Никогда Вера так искренне не смеялась и не веселилась, как на этой товарищеской вечеринке под новый 1880-й год.

Андрей скинул пиджак и задорно запел:

Ах, вы, Сашки-канашки мои, Разменяйте вы бумажки мои, А бумажки все новенькие -

Двадцатипяти-рублевенькие...

И, громыхая каблуками, пустился вприсядку.

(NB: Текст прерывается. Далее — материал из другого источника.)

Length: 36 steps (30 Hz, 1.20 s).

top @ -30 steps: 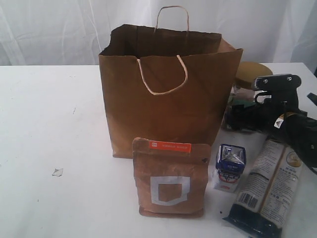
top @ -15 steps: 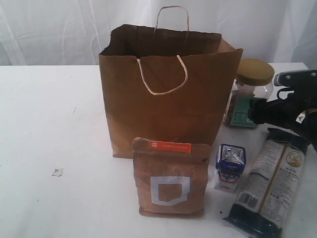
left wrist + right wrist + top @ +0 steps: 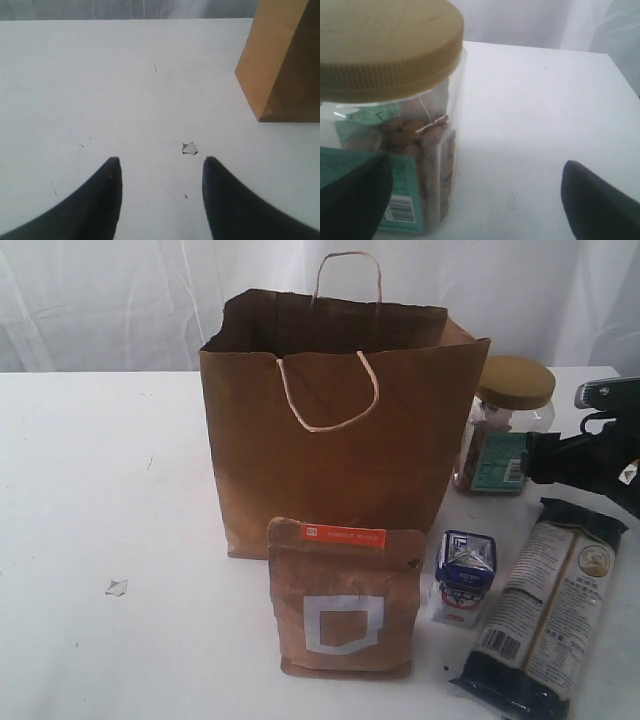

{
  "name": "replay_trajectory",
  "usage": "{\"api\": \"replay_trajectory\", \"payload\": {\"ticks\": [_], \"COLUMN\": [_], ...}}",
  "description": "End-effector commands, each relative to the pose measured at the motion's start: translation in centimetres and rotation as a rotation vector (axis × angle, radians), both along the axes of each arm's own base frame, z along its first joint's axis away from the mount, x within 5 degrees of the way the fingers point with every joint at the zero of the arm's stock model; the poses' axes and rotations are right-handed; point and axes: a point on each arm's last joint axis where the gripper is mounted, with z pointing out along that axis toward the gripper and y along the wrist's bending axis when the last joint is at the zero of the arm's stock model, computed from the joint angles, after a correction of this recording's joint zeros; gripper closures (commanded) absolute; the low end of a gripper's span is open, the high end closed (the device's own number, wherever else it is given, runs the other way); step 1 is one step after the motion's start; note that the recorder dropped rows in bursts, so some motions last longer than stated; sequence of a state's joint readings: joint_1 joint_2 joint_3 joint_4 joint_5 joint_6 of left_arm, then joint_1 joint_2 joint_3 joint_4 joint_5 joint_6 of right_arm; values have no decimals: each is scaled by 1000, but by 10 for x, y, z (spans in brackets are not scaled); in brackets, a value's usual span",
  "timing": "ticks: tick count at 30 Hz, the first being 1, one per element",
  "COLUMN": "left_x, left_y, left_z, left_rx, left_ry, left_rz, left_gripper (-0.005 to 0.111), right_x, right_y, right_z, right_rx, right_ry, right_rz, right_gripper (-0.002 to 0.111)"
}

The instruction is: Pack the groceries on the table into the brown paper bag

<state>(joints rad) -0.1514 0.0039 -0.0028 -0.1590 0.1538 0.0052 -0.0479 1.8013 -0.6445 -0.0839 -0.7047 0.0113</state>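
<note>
Standing nearest on the white desk (image 3: 100,490) is a brown kraft pouch with orange label (image 3: 345,600), a soft, squarish packet of matte paper, upright, with a pale pocket-shaped outline printed on its front. Just beside it on the right stands a small blue-white carton (image 3: 465,575), boxy with a folded top. Further right lies a long dark noodle packet (image 3: 545,615), glossy plastic, flat on the desk, with a barcode near its close end. A small white scrap (image 3: 116,587) lies alone on the left.

Behind the pouch rises the brown paper bag (image 3: 330,460), tall and creased, its mouth open, with twisted paper-cord handles. Its inside is dark, so what it holds cannot be told.

To the right of the bag, near its side, stands a gold-lidded clear jar (image 3: 505,430), a round transparent plastic tub with a ridged screw lid and a teal label. Brown nut-like pieces fill it.

In the right wrist view the right tool (image 3: 472,167) is spread wide and grips nothing. One black finger sits in front of the jar's label, the other well off over bare desk. In the left wrist view the left tool (image 3: 161,160) hovers over the desk near the scrap, its two dark pointed fingers apart and empty. A corner of the bag shows ahead.

A white cloth hangs at the back.
</note>
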Motion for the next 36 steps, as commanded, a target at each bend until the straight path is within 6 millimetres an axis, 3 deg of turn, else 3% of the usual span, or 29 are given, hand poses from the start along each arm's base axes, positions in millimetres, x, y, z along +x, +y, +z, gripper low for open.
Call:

В мутном рассвете зимнего утра Вера возвращалась домой. Не вмещалось в ее голове, что эти беспечные, веселые люди - убийцы, что они палачи, что они готовили смерть Государю. Это просто была какая-то необычайно заманчивая, увлекательная игра.

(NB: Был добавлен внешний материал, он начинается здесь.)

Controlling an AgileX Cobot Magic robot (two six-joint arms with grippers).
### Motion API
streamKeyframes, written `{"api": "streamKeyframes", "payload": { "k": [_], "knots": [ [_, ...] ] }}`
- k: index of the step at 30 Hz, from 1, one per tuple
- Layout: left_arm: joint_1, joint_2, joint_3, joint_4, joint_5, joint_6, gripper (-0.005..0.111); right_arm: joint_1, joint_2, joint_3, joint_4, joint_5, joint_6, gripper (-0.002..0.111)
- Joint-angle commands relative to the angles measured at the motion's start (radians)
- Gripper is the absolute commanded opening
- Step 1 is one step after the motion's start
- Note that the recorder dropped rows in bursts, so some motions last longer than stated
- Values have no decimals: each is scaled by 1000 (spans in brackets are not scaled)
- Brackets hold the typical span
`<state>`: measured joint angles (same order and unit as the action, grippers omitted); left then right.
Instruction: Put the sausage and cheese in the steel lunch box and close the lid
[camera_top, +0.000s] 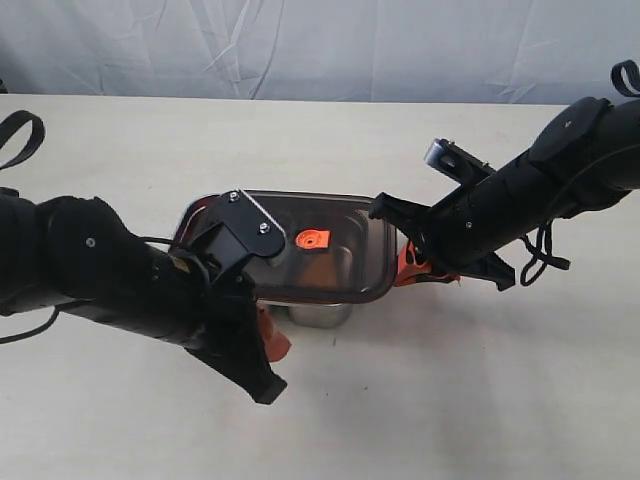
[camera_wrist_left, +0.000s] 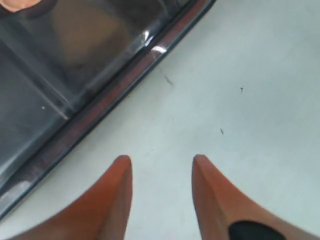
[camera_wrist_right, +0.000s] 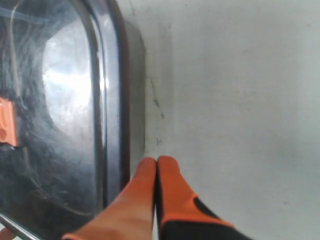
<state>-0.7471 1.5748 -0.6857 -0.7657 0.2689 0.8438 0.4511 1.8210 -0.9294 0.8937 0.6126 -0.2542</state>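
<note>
The dark translucent lid (camera_top: 330, 250) with its orange valve tab (camera_top: 312, 239) lies on top of the steel lunch box (camera_top: 322, 314), whose shiny wall shows under the lid's near edge. Sausage and cheese are hidden from every view. My left gripper (camera_wrist_left: 162, 162) is open over bare table beside the lid's rim (camera_wrist_left: 100, 107), with nothing between its orange fingers (camera_wrist_left: 112, 200). My right gripper (camera_wrist_right: 156, 161) is shut and empty, its tips next to the lid's right edge (camera_wrist_right: 117, 100); whether they touch the lid is unclear. In the exterior view the right gripper (camera_top: 412, 262) sits at the lid's right end.
The pale table (camera_top: 450, 400) spreads around the box on all sides. A white cloth backdrop (camera_top: 320, 45) hangs behind the far edge. The left arm (camera_top: 130, 280) overlaps the box's left front corner in the exterior view.
</note>
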Motion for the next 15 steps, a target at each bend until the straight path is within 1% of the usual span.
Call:
{"api": "streamKeyframes", "payload": {
  "k": [1, 4, 7, 11, 13, 15],
  "knots": [
    [-1, -45, -3, 41, 12, -49, 39, 3, -2, -4, 9, -30, -3, 0],
    [-1, -82, -3, 70, 33, -54, 39, 3, -2, -4, 9, -50, -3, 0],
    [-1, -114, -3, 141, 45, -113, 39, 3, -2, -4, -7, -62, -3, 0],
    [8, -146, -3, 317, 50, -270, 39, 3, -2, -12, -7, -71, -3, 0],
    [32, -157, -3, 412, 59, -382, 39, 3, -2, -24, -9, -71, -1, 0],
    [70, -167, -3, 518, 75, -492, 39, 4, -2, -45, -9, -59, 1, 0]
  ]
}}
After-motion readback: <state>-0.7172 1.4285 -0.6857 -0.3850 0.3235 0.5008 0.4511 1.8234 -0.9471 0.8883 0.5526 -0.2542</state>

Вера прокралась в свою комнату, боясь разбудить девушку или лакея, и легла спать.

Тогда - казалось весело. Теперь, в сотый раз перечитывая прокламацию, поняла - сумасшедшие... Изверги... палачи... бесы!

Ужас охватил ее. Она сидела в темной комнате и думала: "Что же может она теперь сделать?.. Как выйти из этой пропасти, куда так легкомысленно она попала?.. Донести? Все рассказать, во всем покаяться дедушке Афиногену Ильичу или Порфирию?.. Она никакой клятвой не связана. Она не вступала в партию, не давала слова молчать, не присягала. Но она была связана большим, чем все это... их полным доверием".

При ней читали устав Исполнительного комитета партии Народной воли:

"В Исполнительный комитет может вступить только тот, кто согласится отдать и его распоряжение всю свою жизнь и все свое имущество безвозвратно, а потому и об условиях выхода из него не может быть и речи"...

Вера не вступала в Исполнительный комитет и не давала никакого согласия. Она сидела тогда, прижавшись к Перовской, и дрожала внутренней тихой дрожью. Она тогда поняла - ей выхода нет!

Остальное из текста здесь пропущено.